*ACTIVITY*
Repeat exactly, please, the lines that begin at the start of the listing and end at the line holding "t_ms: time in".

= Beginning of Section =

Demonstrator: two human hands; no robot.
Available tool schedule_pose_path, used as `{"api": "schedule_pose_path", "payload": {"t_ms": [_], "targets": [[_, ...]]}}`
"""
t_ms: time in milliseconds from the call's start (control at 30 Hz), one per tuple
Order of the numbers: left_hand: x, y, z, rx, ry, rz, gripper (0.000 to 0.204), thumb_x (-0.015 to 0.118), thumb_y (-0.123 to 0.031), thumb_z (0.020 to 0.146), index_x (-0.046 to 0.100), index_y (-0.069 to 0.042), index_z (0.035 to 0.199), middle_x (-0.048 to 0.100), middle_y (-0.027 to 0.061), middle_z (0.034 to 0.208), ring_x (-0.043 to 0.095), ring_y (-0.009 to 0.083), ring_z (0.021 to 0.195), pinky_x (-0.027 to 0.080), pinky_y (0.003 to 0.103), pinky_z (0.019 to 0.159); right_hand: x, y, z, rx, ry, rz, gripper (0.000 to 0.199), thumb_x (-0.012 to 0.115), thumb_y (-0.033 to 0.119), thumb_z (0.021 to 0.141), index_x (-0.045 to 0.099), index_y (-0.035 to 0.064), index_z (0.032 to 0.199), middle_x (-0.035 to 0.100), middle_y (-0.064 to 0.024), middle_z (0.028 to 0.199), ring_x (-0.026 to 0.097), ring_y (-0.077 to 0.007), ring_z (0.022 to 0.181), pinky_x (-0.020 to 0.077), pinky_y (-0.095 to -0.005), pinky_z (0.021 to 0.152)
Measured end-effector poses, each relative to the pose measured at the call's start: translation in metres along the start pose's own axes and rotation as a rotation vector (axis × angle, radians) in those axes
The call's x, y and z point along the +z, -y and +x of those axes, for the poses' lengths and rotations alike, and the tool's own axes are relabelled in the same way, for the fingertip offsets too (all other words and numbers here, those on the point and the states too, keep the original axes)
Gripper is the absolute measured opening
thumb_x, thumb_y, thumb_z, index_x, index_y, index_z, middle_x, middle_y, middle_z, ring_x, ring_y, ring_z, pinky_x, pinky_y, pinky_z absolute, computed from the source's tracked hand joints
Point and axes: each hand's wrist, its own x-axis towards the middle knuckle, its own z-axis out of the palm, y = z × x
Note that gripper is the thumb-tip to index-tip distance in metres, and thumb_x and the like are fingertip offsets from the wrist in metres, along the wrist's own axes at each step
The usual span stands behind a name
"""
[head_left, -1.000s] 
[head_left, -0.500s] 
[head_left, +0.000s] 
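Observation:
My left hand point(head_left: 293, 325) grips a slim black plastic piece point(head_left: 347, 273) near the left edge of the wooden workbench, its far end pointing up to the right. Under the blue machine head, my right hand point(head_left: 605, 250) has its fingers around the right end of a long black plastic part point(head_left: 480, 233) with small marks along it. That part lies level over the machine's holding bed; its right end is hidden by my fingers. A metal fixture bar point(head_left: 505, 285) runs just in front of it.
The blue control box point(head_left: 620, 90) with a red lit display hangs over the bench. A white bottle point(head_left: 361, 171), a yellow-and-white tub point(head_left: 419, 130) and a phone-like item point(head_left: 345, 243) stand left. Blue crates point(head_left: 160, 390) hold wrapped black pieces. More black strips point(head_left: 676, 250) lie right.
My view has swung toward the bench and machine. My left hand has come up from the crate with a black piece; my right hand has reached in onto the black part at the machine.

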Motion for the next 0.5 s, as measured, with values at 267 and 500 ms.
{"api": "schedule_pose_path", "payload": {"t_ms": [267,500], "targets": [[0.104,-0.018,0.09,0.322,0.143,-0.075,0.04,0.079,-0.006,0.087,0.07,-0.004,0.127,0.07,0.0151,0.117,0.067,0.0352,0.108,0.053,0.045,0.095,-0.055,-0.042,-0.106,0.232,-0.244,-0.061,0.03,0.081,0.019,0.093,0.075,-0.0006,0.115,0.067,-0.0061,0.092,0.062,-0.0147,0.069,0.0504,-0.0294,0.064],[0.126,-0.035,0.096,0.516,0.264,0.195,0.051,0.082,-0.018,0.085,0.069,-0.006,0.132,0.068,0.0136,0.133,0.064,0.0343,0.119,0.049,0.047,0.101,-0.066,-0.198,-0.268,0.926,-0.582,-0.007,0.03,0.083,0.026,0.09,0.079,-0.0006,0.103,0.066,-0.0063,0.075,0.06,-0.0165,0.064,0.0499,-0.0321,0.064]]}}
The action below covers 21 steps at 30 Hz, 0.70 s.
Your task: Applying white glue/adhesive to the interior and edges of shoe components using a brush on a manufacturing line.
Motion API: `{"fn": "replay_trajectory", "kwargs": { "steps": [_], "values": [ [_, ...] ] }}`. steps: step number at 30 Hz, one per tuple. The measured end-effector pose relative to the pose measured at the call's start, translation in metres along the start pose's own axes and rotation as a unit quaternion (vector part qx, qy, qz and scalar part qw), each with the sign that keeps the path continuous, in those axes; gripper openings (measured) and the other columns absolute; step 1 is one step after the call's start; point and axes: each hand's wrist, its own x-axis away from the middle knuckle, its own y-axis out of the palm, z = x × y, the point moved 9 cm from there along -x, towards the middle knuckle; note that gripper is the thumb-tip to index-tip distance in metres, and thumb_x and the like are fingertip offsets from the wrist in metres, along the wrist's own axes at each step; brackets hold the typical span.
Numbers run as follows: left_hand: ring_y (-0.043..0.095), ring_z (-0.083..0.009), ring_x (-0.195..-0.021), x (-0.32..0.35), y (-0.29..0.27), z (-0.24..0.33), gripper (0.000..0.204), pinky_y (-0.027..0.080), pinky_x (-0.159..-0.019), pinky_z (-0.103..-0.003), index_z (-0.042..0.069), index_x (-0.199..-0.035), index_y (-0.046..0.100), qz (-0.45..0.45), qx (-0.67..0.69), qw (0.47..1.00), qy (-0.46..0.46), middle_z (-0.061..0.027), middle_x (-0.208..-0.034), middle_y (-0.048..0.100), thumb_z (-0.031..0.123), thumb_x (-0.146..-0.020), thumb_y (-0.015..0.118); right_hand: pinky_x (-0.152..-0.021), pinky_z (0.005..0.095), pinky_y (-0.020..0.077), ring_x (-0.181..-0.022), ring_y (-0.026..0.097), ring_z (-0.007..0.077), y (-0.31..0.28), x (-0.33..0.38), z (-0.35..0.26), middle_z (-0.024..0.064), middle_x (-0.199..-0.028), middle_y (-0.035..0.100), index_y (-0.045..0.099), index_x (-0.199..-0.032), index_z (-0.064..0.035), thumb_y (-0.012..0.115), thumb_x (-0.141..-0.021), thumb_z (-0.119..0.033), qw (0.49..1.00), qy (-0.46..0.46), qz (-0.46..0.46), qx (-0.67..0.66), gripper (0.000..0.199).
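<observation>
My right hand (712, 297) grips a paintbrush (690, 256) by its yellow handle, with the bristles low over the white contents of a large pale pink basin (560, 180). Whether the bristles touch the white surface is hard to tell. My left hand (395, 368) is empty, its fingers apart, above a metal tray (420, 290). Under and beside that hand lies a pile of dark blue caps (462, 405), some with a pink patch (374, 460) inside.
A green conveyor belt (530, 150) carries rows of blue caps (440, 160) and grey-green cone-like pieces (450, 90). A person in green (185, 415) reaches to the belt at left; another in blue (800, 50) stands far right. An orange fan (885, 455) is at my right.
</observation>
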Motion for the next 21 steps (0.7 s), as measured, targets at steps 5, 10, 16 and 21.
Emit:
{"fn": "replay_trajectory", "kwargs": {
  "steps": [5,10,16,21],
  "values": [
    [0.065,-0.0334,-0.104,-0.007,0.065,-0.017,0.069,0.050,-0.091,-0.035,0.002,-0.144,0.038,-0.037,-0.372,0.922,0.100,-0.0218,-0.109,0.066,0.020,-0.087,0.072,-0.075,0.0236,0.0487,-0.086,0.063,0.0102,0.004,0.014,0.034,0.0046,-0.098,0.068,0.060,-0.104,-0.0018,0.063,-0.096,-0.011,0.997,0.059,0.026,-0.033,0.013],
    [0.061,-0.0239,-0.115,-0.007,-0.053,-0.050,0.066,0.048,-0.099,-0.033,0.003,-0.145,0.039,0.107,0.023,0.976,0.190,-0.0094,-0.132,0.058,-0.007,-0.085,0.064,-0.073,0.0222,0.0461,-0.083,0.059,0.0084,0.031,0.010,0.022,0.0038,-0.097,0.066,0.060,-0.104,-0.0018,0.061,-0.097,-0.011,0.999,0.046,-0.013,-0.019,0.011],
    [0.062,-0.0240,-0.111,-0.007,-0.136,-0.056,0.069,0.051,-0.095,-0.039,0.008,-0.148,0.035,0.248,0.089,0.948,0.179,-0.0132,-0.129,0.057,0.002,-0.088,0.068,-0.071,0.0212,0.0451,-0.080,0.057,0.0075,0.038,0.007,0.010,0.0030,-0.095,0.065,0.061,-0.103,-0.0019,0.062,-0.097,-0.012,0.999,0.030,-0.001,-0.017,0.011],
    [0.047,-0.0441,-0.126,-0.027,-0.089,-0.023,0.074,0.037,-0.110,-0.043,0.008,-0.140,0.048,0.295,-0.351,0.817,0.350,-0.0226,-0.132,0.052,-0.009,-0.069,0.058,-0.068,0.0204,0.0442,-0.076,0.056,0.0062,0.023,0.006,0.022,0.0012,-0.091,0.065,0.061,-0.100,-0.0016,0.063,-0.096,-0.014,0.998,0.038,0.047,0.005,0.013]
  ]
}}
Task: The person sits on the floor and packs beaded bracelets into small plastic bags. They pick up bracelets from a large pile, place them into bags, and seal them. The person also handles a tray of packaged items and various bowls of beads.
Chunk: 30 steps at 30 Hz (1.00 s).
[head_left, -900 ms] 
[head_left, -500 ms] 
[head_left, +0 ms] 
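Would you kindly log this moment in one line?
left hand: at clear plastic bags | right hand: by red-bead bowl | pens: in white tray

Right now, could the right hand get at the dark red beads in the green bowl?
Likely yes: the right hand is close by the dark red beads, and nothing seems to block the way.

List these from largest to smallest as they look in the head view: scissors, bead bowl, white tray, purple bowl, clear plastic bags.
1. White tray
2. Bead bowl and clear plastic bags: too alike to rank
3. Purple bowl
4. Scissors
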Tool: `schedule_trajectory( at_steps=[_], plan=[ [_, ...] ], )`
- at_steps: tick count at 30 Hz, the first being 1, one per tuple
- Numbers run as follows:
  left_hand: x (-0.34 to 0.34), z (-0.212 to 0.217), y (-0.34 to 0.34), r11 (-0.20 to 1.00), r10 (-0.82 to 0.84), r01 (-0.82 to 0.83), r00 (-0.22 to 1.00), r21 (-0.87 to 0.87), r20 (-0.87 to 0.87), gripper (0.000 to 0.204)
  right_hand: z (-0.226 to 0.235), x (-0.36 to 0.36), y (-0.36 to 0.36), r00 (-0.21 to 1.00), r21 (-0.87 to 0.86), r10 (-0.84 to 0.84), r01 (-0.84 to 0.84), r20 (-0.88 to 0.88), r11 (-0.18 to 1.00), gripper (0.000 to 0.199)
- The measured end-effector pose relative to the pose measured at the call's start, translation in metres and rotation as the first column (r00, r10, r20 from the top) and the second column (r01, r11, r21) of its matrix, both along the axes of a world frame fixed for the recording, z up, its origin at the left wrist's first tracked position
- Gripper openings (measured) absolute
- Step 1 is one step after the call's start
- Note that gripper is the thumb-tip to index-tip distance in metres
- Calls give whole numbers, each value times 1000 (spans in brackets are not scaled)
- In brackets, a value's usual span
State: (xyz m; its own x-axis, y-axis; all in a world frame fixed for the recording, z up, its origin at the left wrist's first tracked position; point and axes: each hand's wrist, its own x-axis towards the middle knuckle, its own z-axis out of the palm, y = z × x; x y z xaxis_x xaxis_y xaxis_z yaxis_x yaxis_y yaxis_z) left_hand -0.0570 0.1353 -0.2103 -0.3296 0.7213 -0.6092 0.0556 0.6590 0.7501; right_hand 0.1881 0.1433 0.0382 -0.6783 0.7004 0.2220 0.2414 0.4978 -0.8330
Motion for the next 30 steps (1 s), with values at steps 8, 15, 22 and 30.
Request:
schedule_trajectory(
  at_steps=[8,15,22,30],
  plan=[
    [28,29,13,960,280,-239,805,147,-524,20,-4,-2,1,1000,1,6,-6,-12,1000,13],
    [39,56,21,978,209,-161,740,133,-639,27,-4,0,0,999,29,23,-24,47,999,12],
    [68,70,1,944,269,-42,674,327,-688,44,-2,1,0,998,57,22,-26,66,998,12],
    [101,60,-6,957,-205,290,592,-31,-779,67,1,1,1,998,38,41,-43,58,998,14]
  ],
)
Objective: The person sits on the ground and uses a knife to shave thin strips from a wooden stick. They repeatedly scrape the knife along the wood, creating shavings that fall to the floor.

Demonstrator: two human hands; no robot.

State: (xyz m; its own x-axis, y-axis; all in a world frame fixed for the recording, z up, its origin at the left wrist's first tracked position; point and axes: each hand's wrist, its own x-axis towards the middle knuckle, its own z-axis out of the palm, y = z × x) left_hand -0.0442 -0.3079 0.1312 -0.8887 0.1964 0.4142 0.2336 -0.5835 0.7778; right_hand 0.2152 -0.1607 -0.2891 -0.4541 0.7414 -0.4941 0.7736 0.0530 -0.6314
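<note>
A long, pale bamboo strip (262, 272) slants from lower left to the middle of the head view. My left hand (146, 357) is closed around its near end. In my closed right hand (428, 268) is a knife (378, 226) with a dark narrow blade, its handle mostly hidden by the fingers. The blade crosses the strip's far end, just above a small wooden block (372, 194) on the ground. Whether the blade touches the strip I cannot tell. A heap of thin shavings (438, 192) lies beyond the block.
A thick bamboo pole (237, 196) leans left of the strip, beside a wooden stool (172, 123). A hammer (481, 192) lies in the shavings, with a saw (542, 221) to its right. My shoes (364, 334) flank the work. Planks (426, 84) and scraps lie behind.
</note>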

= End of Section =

*EXPECTED ANSWER*
Demonstrator: two human hands; no robot.
Available tool schedule_pose_path, used as `{"api": "schedule_pose_path", "payload": {"t_ms": [_], "targets": [[_, ...]]}}`
"""
t_ms: time in milliseconds from the call's start (control at 30 Hz), one per tuple

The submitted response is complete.